The Nationals and San Francisco Giants went into a 77-minute rain delay and Kurt Suzuki took over for Ramos when the game resumed. Manager Davey Johnson worried Tuesday night that he might lose his catcher again for an extended period to a hamstring injury.

But Ramos said the issue is further down his leg this time, closer to the knee, and he is not concerned that it will affect him for very long. While he expected he’d be out of the starting lineup for two or three days, he was available if necessary. Suzuki started in his place on Wednesday night.

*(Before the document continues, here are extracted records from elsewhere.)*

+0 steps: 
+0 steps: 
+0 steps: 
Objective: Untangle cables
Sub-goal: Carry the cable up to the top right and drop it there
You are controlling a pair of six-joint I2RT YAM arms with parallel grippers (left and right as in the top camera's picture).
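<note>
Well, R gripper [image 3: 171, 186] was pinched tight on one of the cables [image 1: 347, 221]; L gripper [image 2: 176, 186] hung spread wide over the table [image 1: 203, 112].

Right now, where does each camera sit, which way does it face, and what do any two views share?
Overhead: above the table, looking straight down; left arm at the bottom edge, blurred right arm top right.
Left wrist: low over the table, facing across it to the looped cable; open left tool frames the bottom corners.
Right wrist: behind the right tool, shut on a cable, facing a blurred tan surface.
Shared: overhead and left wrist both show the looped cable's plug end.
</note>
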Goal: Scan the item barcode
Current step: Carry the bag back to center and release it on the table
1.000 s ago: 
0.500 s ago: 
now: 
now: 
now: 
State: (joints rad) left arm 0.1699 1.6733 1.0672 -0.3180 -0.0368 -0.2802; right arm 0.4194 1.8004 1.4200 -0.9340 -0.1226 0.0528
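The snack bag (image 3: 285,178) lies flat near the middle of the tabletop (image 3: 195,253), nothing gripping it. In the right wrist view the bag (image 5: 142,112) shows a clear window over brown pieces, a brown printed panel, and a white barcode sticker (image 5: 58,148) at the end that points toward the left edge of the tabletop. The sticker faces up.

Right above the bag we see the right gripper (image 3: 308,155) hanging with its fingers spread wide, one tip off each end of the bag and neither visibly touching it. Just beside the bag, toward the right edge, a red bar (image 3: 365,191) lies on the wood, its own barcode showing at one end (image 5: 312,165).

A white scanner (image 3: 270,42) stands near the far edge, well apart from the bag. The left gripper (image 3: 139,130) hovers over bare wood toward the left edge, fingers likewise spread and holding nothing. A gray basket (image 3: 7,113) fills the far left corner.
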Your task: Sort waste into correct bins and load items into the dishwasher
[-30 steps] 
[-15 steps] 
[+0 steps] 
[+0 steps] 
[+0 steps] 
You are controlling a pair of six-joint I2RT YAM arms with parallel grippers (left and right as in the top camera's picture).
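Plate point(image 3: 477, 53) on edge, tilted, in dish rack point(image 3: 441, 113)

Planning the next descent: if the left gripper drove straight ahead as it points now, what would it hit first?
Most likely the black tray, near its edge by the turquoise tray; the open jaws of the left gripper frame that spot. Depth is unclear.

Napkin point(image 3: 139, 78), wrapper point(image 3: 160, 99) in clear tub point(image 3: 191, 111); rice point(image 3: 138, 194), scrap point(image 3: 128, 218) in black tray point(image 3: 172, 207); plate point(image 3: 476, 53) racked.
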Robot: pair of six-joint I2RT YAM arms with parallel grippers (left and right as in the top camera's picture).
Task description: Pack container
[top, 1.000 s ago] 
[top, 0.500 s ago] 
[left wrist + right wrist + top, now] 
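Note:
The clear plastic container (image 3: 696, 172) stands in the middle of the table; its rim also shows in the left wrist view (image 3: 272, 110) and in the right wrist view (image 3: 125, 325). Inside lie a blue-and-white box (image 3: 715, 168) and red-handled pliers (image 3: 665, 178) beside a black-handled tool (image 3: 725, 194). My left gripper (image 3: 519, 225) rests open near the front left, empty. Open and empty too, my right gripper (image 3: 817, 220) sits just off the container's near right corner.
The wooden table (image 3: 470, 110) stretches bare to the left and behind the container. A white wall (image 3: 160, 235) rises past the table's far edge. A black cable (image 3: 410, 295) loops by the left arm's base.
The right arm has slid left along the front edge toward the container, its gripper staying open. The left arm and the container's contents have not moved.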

“It’s not as serious as we thought,” Johnson said. “It’s down lower from where he normally pulled it. I’ll let him go through a regular workout and see how he looks and see how he feels. Let him hit, run around the bases and go from there.”

The latest scare, however, did get a message through to Ramos. While he has made himself leaner and more agile this season, Ramos spoke to his father after Tuesday’s game and he reminded his son that doesn’t mean he’s suddenly going to be an exceptionally speedy runner. Instead of putting himself at risk for an injury by trying to beat out infield hits, Ramos said he’ll try to be a little more cautious.

“(My dad) was watching the game he said the same thing, ‘(You’ve done this) two times,’” Ramos said. “‘You don’t need to do that. You’re not fast, you’re not a stolen base runner so do your job behind the plate, do your job with the bat, throw runners out, that’s it.’

“But that’s part of the game. You hit a ground ball to second, shortstop, third, you run. You forget everything and want to get a base hit.”

Johnson agreed that is easier said than done.

“As soon as he hits one where he thinks he’s got an infield hit, he’s going to go hard,” Johnson said. “That’s just human nature.” 

Ramos has worked hard since returning from the disabled list on July 4 to keep his legs strong and try to safeguard against further injury. He said he will continue to do so.

“Maybe I’m working more on (the main) part of the hamstring and I forget about the other side of my body,” he said. “But I have to keep doing my stuff. I’ve got another exercise right now. So I will work harder and see what happens. I want to finish the season healthy and strong.”

Ramos shook his head vehemently when asked about the disabled list. He has no intentions of going back there.

“Maybe two or three days (out of the lineup) and I will still be able,” he said. “I don’t have any problem. I can squat. It’s just running, but not too hard.”